Warnung vor Bombardierungen erreicht Bevölkerung kaum
Kurz vor den Angriffen hatte ein Sprecher der israelischen Armee auf Persisch im Internet alle Bewohner des Stadtteils Evin aufgerufen, sich angesichts unmittelbar bevorstehender Bombardierungen in Sicherheit zu bringen. Dazu wurde eine Karte der Hauptstadt mit dem markierten Gebiet veröffentlicht, in dem die iranische Rundfunkanstalt liegt.
„Liebe Bürgerinnen und Bürger, zu Ihrer Sicherheit und Gesundheit bitten wir Sie dringend, das auf der Karte markierte Gebiet unverzüglich zu verlassen. Ihre Anwesenheit in diesem Gebiet gefährdet Ihr Leben“, war auf Persisch zu lesen. Allerdings dürfte die Warnung die Menschen kaum erreicht haben, da die Behörden das Internet im Iran nach Beginn der israelisch-amerikanischen Luftangriffe am Samstag gesperrt haben.
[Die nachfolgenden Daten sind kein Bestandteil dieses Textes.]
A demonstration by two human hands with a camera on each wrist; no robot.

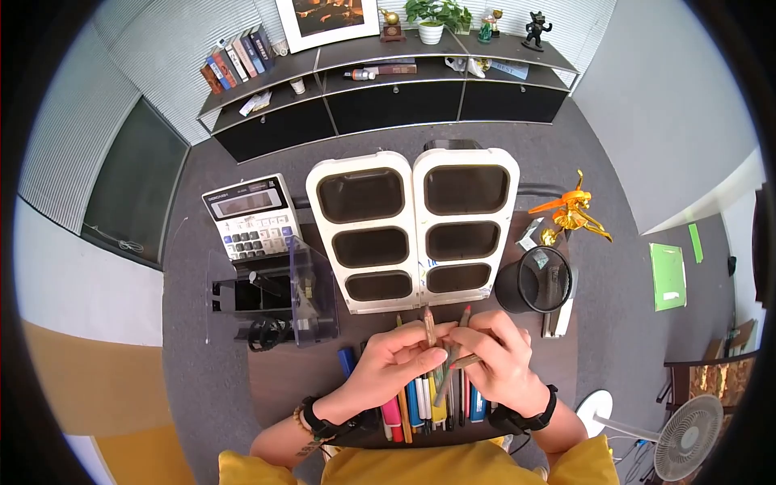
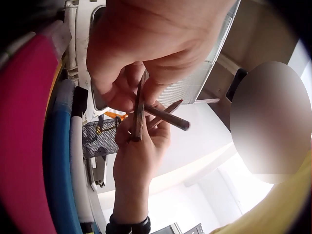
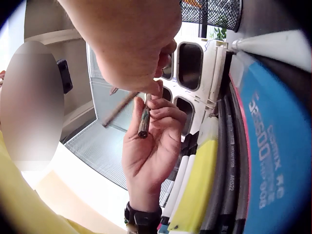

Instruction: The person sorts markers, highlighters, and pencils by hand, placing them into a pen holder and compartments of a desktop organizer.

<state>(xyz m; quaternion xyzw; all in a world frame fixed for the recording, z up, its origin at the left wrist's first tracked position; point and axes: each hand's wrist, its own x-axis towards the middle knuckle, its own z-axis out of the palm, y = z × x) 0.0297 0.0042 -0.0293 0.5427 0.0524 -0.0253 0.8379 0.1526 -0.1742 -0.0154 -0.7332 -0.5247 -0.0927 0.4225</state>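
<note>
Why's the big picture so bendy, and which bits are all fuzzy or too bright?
Head view: wide fisheye look, so the long black cabinet seems curved, with dark corners; left wrist view: background washed out white near the bottom, and the pink marker soft up close; right wrist view: one pencil smeared, perhaps from moving.
</note>
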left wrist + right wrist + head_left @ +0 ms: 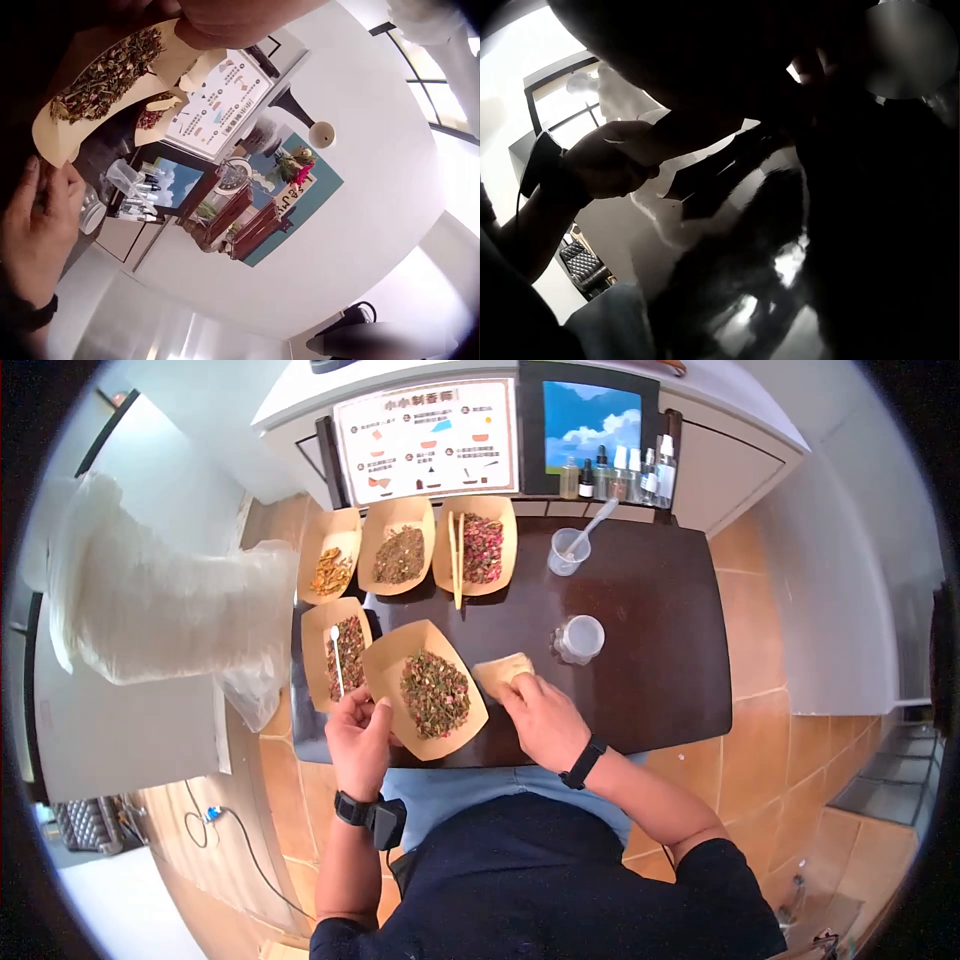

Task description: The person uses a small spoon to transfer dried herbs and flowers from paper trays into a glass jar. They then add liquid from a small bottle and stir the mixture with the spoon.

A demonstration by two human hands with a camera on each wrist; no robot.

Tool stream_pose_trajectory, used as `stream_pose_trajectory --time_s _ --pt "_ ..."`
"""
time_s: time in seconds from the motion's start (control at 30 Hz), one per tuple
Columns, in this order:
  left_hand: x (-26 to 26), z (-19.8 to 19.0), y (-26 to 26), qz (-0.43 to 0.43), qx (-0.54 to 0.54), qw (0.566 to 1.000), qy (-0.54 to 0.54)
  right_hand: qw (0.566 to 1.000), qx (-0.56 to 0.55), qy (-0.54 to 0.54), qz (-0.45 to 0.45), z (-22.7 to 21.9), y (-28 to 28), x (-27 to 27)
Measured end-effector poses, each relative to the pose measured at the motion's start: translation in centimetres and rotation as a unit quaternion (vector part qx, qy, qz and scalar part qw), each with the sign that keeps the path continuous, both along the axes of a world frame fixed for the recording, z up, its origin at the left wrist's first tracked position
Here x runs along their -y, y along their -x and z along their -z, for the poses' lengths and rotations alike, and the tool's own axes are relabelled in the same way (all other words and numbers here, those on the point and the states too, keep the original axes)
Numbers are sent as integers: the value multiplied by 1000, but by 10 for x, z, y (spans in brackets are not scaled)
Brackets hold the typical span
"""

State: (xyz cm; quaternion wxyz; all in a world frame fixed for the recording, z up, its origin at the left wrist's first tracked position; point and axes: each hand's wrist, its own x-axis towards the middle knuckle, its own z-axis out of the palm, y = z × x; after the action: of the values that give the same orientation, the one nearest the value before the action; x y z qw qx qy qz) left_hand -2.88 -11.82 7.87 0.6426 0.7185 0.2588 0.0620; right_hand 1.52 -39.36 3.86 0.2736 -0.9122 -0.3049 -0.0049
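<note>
My left hand (359,738) grips the near-left side of a kraft paper tray (385,660), thumb on its rim. The tray is tilted and holds a mix of dried herbs and petals (435,695). To its right, my right hand (545,720) pinches a small tan piece that looks like a cloth pouch (500,674), close beside the tray's edge. In the left wrist view, the right hand (45,225) shows below the tray (56,146). The right wrist view is mostly dark.
More paper trays stand behind and left: orange-brown bits (331,572), brown herb (400,555), rosebuds (484,550) under wooden tongs (457,560), and a mix with a white spoon (337,660). A clear cup (566,555) with a stirrer, a lidded jar (581,639) and several bottles (630,475) stand right.
</note>
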Motion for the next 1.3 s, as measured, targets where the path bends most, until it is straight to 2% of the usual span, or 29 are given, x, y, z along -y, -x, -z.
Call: stream_pose_trajectory --time_s 0.17,0.33,0.37,0.47,0.5,0.53,0.73,0.8,0.87,0.93,1.03,1.07,1.1,1.13,1.2,1.27,1.3 --pt "10 14 2 31 -20 999 17 995 -79 11 -67 -10 11 45" --pt "16 23 -2 65 -24 998 5 989 -130 63 38 -28 12 118" --pt "17 27 -4 62 -28 998 15 990 -106 64 70 -26 7 133" --pt "19 39 -13 63 -20 996 51 983 -52 95 147 -26 -22 167" --pt "19 42 -15 62 -16 995 77 984 -32 73 161 -22 -35 175" --pt "19 44 -17 65 -17 995 73 979 -45 78 180 -20 -48 181" --pt "23 50 -37 49 -17 995 80 985 12 66 159 -8 -129 187" --pt "24 48 -38 56 -20 995 78 987 17 4 162 -6 -143 183" --pt "26 49 -38 42 -7 989 139 987 17 -5 161 -3 -148 182" --pt "29 48 -37 34 -6 989 147 986 16 -9 164 -10 -147 179" --pt "27 54 -33 26 6 985 173 969 129 -44 207 -17 -136 171" --pt "25 57 -33 27 9 983 182 969 123 -37 210 -20 -132 167" --pt "27 54 -32 24 12 983 183 955 41 -127 265 -31 -127 160" --pt "36 47 -32 -5 1 985 171 923 -39 -217 317 -37 -124 155" --pt "35 45 -31 5 -2 983 184 918 -33 -234 318 -32 -121 155" --pt "37 44 -29 2 0 980 197 892 -130 -317 296 -35 -113 149" --pt "38 42 -27 -3 5 978 207 888 -145 -331 286 -39 -107 144"
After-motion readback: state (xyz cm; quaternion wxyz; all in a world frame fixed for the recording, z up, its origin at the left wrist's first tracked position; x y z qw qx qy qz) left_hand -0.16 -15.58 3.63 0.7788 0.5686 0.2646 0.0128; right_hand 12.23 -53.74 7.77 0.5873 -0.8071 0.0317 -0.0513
Internet-Sperre erschwert Kommunikation
Die Internetverbindung ist im Iran größtenteils gekappt, was die Verbreitung von Sicherheitshinweisen und Evakuierungsaufforderungen erheblich erschwert. Diese Maßnahme der iranischen Behörden folgt auf die jüngsten militärischen Auseinandersetzungen und unterstreicht die angespannte Lage in der Region.
Die Situation in Teheran bleibt unübersichtlich, während internationale Beobachter die Entwicklung mit Sorge verfolgen. Die wiederholten Angriffe markieren eine Eskalation des Konflikts, der bereits seit Tagen die Region in Atem hält.